Iranian Journalist, Masih Alinejad, Seeks Interview with Obama

by Tori on August 5, 2009

Dear Mr. President Obama:

Masih Alinejad

Masih Alinejad

My name is Masih Alinejad, one of the controversial female journalists in Iran in recent years. I was the first ever journalist to be expelled from the Iranian parliament in 2005 due to my critical articles and analyses about the conservative Iranian parliament. During the judicial procedures that followed, the Nobel Peace Prize winner, Mrs. Shirin Ebadi, represented me, and since then she has become one of my strongest supporters.

Iranian journalists have been banned from interviewing prominent individuals from the U.S. government for more than 30 years. You may be aware that, during your presidential election campaign, a visit by 10 Iranian journalists to the U.S. was banned by the Iranian government and their passports were confiscated. As one of the active Iranian journalists with a wide and diverse audience, inside and outside Iran, I decided to overcome these political limitations and contact you directly on behalf of the Iranian journalist community to request an interview with you as the President of the United States of America.

By conducting such an interview, I may risk my political and professional future in Iran. However, from the heart of the masses in Iran, I know that they will warmly welcome this gesture and will view it as an important break with the past. Sadly, the Iranian President, Mahmoud Ahmadinejad, has been the only person who had the right to travel to the U.S. to speak at the U.N. general assembly about the so-called “freedom of speech that the Iranian media enjoy”. I can tell you Mr. President, as an Iranian journalist who has worked for 9 years in the ‘corridors’ of Iranian power politics and media, that such a claim is not true. For one thing, my third book, entitled ‘I Am Free’, was banned from publication under the Ahmadinejad government (it has now been published in Berlin).

Although still a columnist for a reformist newspaper inside Iran, I am currently spending a short time in the U.K. to oversee the publication of my second book in English. Residing there gives me an incredible opportunity to travel to the U.S. for the purpose of that interview without the need for any governmental permission.

By accepting to take part in this interview, and by communicating with a true representative of the Iranian people rather than its conservative government, you will be taking the first and most important step towards breaking the artificially and politically-constructed barriers between the two great nations. The American people were highly regarded in the early 20th century in Iran, for supporting the educational and medical infrastructures of the country. It is regrettable that the relations between these two great groups of people have been so bitter over the last three decades. Despite all the hardships that the Iranian journalists face, I have never given up ‘hope’ that ‘change’ is possible in the Iranian political structure. I hope ‘we can’ bring peaceful democracy to Iran so that we can live and breathe in freedom.
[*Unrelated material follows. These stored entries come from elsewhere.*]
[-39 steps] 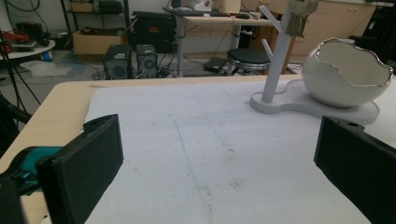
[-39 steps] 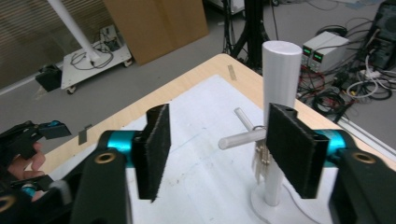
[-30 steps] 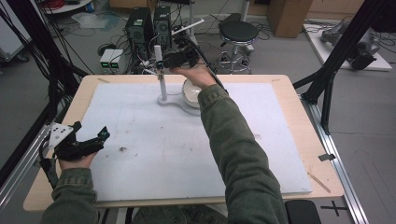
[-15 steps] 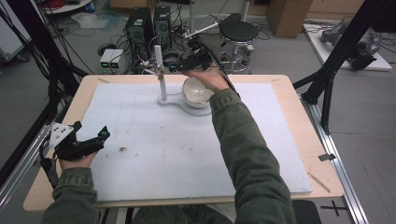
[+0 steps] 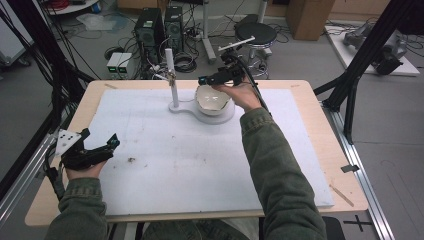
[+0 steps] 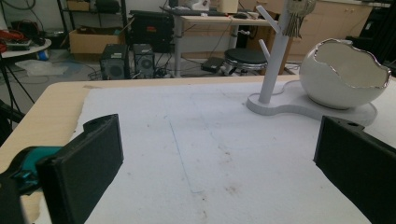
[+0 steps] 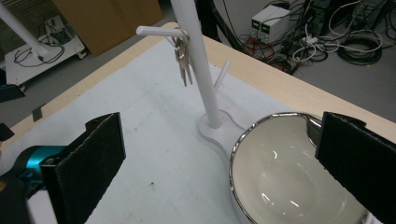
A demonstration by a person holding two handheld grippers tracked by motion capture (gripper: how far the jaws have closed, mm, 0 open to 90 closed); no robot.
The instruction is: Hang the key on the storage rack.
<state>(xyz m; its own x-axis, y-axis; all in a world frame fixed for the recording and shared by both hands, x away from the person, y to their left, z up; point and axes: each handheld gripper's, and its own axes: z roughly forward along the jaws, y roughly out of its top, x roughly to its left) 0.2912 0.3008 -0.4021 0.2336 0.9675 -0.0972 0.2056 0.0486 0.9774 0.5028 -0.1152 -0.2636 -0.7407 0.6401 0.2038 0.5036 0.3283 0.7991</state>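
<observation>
Two grippers, both gaping, nothing held. Left gripper (image 5: pixel 97 150) is resting idle at seven o'clock on the white mat (image 5: pixel 165 165). Right gripper (image 5: pixel 212 79) is hovering at twelve o'clock above the egg-shaped bowl (image 5: pixel 212 100); keys (image 7: pixel 183 60) are hanging on the white stand (image 5: pixel 172 80) at eleven. Judged: keys apparently hung; withdrawal or next pickup remaining.

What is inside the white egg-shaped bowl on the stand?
The bowl looks empty: the right gripper view shows only its glossy inner wall with light reflections. One jaw of that gripper covers part of its rim.
</observation>
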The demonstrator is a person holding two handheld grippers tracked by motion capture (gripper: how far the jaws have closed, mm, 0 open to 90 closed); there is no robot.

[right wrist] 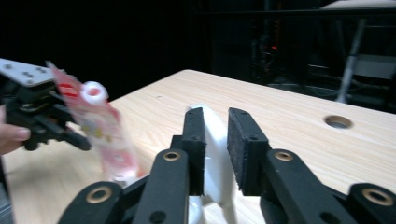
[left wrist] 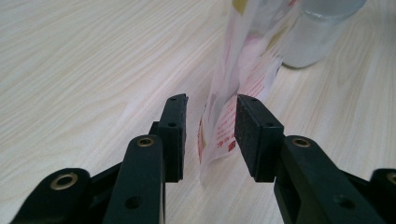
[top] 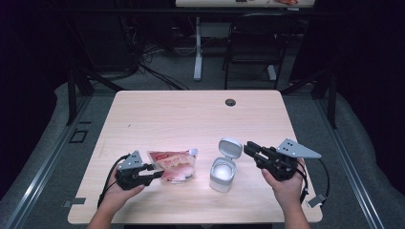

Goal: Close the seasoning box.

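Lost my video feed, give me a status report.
Left claw open around the red-and-white spouted pouch. Right claw closing around the white container's flipped-open lid, contact unclear. Nothing else near on the light wooden table.

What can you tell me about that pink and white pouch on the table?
The pouch is a soft, glossy plastic bag printed in red, pink and white, with a white screw spout at one upper corner. It stands near the front of the table, just left of a white flip-lid container. Its bottom edge sits between the jaws of the left gripper, whose pads do not seem to press on it.
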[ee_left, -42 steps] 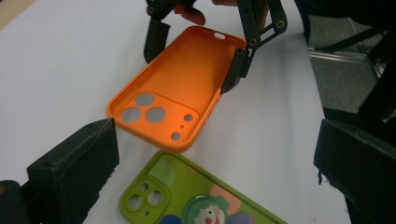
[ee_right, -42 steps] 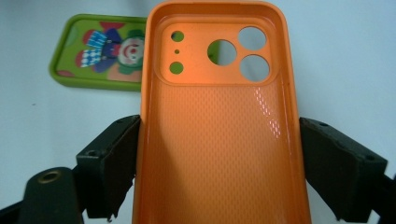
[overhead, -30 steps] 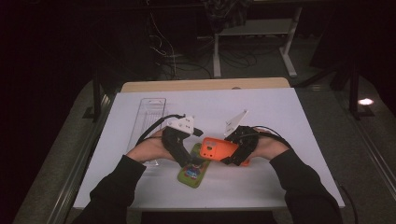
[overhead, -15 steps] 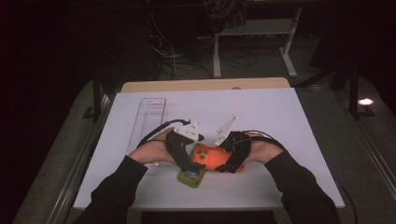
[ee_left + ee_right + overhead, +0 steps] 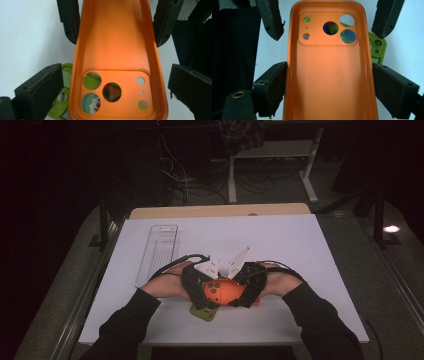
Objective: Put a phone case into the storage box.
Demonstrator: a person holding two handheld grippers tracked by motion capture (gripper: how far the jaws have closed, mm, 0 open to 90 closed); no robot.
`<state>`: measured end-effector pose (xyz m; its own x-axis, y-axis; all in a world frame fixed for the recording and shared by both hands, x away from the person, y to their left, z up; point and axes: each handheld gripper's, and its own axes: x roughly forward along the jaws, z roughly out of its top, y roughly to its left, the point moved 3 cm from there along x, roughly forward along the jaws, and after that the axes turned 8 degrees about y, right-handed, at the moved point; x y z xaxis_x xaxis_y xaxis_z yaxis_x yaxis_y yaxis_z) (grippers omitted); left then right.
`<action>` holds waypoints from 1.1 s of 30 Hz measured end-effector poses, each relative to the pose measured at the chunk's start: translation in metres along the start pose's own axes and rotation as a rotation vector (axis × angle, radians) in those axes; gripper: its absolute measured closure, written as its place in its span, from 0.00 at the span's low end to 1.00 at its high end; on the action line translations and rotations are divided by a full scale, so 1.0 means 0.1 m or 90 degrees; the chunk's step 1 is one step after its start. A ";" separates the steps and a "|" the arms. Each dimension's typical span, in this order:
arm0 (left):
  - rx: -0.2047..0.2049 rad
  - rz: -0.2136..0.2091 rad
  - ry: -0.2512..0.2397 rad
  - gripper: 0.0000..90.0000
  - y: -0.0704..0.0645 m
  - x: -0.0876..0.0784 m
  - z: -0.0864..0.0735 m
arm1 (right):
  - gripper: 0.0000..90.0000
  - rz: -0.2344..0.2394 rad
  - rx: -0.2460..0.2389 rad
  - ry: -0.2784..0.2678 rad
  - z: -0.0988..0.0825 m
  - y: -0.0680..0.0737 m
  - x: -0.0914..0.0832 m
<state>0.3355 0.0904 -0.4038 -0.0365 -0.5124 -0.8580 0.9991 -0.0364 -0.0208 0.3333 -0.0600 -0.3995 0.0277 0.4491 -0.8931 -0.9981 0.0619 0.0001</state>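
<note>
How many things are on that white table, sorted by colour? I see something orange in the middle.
Orange phone case: 1
Green phone case: 1
Clear plastic tray: 1
Black hand-held grippers, left and right: 2
Total: 5

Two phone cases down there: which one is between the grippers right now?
The orange phone case. Both grippers' jaws flank its long sides, one from each end. The green phone case lies flat on the table beneath it, partly covered, with no jaw touching it.

The worktop (image 5: pixel 300 250) lay open beyond the tools; a clear tray (image 5: pixel 159 251) blocked the far left.
</note>
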 end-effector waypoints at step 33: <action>-0.001 -0.009 0.022 0.19 0.00 0.04 -0.01 | 0.16 0.010 -0.003 -0.003 -0.02 -0.01 -0.02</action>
<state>0.3358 0.0895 -0.4076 -0.0505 -0.4821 -0.8747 0.9985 -0.0429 -0.0340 0.3337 -0.0628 -0.3984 0.0130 0.4537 -0.8911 -0.9986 0.0513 0.0116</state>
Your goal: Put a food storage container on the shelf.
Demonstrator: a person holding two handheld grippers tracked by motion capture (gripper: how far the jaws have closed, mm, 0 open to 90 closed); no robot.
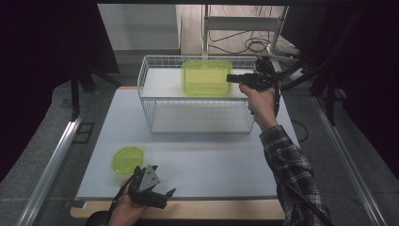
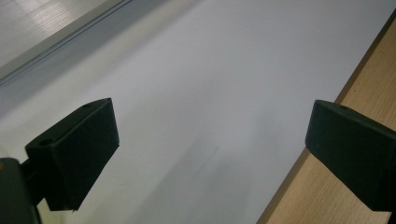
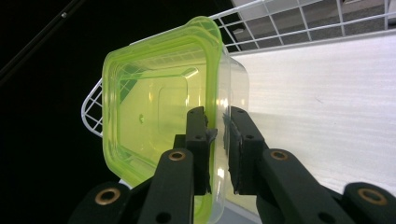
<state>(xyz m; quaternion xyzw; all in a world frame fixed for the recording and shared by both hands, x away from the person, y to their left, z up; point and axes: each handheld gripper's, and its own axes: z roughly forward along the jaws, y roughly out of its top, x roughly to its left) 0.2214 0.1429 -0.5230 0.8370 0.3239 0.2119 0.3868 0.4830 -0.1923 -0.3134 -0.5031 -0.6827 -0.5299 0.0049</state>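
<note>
Green container [image 1: 206,77] rim clamped in right gripper [image 1: 231,78], arm outstretched over wire rack [image 1: 155,101]; left gripper [image 1: 162,194] agape, low beside green bowl [image 1: 128,159].

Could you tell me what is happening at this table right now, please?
A person works with a gripper in each hand. The right gripper has its jaws shut on the wall of a yellow-green container, holding it over the top shelf of a white wire rack. The left gripper rests open near the table's front edge, beside a small round green lid.
</note>
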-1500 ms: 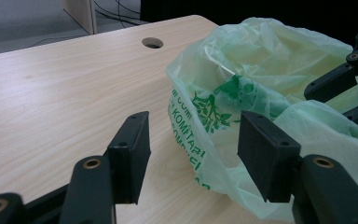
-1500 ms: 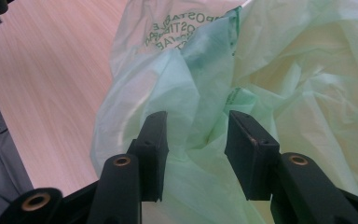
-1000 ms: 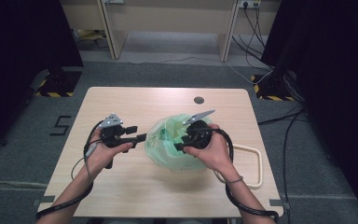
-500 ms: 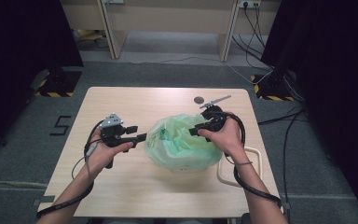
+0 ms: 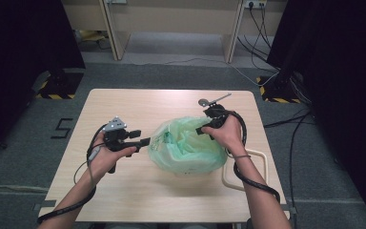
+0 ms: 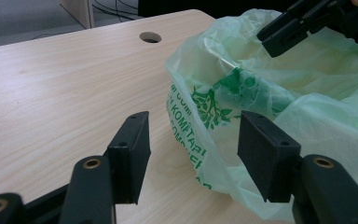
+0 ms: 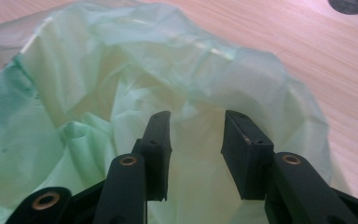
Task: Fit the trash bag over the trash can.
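A pale green plastic bag (image 5: 186,145) with dark green print lies on the wooden table (image 5: 124,105), its mouth gaping upward. My left gripper (image 5: 145,141) is level at the bag's left edge. In the left gripper view it (image 6: 193,140) stands open, and the printed edge of the bag (image 6: 270,98) lies just ahead of its jaws, untouched. My right gripper (image 5: 201,130) is at the bag's far right rim. Its jaws have just been opening. In the right gripper view it (image 7: 196,135) hovers open over the film (image 7: 98,84), with nothing pinched between the pads.
A cream-coloured loop frame (image 5: 264,167) lies on the table by the right forearm. A round cable hole (image 5: 203,102) sits near the far edge, just beyond the right gripper. Cables trail from both grippers. Grey floor surrounds the table.
The right gripper has moved from over the bag's middle to its far right rim, and the bag's mouth has spread wider. The left gripper has stayed in place.
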A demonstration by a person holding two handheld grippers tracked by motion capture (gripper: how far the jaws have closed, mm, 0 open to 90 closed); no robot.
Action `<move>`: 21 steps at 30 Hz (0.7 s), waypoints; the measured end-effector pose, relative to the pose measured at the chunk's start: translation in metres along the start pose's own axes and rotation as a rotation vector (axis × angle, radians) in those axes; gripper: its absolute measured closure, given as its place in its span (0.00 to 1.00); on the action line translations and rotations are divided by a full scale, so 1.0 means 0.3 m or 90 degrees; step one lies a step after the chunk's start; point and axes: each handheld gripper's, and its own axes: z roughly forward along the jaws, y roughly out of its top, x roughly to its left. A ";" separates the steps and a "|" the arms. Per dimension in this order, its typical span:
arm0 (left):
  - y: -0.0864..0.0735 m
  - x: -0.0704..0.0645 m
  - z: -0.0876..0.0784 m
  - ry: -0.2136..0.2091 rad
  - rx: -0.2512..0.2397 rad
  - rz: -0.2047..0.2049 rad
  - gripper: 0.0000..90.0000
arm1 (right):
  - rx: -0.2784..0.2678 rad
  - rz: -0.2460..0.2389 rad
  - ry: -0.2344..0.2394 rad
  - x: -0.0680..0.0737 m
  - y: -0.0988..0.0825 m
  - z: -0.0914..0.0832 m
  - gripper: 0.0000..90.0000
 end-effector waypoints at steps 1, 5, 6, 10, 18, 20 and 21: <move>-0.001 0.000 0.000 0.000 0.000 0.000 0.48 | -0.001 0.005 -0.003 -0.005 -0.002 0.002 0.69; -0.001 -0.002 0.002 0.000 0.000 0.000 0.47 | -0.005 0.010 -0.013 -0.012 -0.007 0.007 0.69; -0.001 -0.003 0.002 -0.001 0.000 0.000 0.47 | -0.006 0.013 -0.014 -0.011 -0.007 0.008 0.69; 0.000 -0.006 0.003 -0.003 -0.001 0.001 0.47 | -0.008 0.007 -0.027 0.000 -0.001 0.006 0.68; 0.000 -0.004 0.001 -0.001 -0.001 0.001 0.48 | -0.019 0.019 -0.034 -0.009 0.008 -0.023 0.70; -0.001 -0.005 0.001 -0.001 0.000 0.001 0.48 | -0.021 0.023 -0.032 -0.014 0.007 -0.026 0.70; -0.001 -0.005 0.001 -0.002 0.000 0.002 0.47 | -0.019 0.022 -0.032 -0.013 0.008 -0.025 0.70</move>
Mr. President, with your message of ‘change’, you have sown the seeds of hope amongst the Iranian people. I hope an interview with an Iranian journalist becomes a defining moment in bringing about a cordial relationship between two great nations. I assure you that from this moment, the rest of the Iranian journalist community and I, eagerly await your response.

Sincerely yours
Masih Alinejad

{ 1 comment }

parastoo August 5, 2009 at 11:58

I wish you a lots of luck, Masih.

Mr. Obama tood total silence towards Iran recently after the disputed election of june.
Mr. Obama is not the George Bush or Jimmy Carter or Bil Clinton. Mr. Obama doesn’t seem an honenst man who really care about other nations.
Thousands of Iranians begged him already through protests in US to do something against the regime. No sign of him at all.
What he care about, it’s that he will get the second presidential of US, that’s why he is so careful. Besides concern Iran, he only care about the nuclear issues with Iran, so he doesn’t want to take any sides.
The white house is the first foreign position who accepted the presidency of Ahmadinejad !
In my opinion Obama’s heart is even darker than his skin.